# HOW TO COMPLETE THIS TASK:
The response should be an exact transcription of the data below, free of images.

# SOURCE MATERIAL:
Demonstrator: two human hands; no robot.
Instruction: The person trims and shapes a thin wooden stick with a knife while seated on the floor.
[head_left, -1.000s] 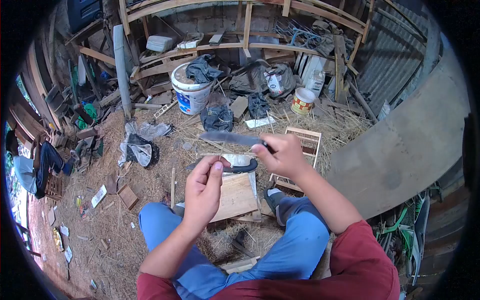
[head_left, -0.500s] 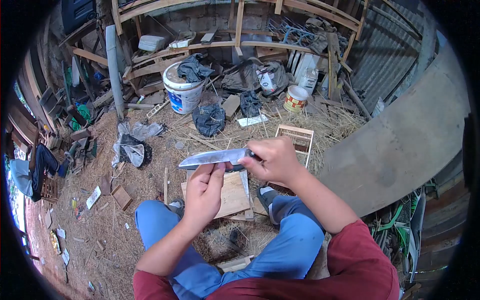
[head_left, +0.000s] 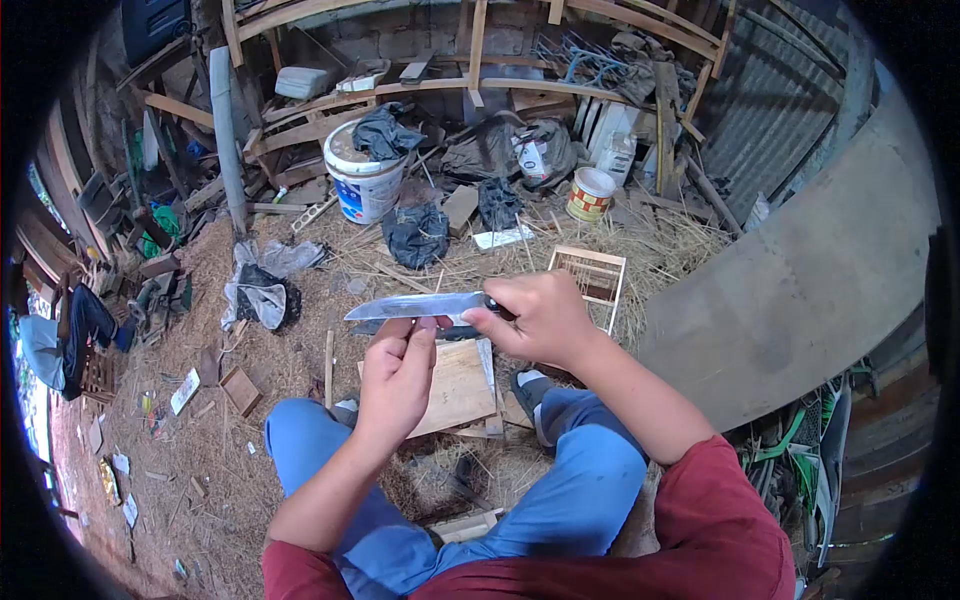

# RESPONSE FOR THIS EXERCISE:
Demonstrator: two human hands; no robot.
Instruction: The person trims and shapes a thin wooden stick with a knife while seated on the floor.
[head_left, -1.000s] 
[head_left, -0.500s] 
[head_left, +0.000s] 

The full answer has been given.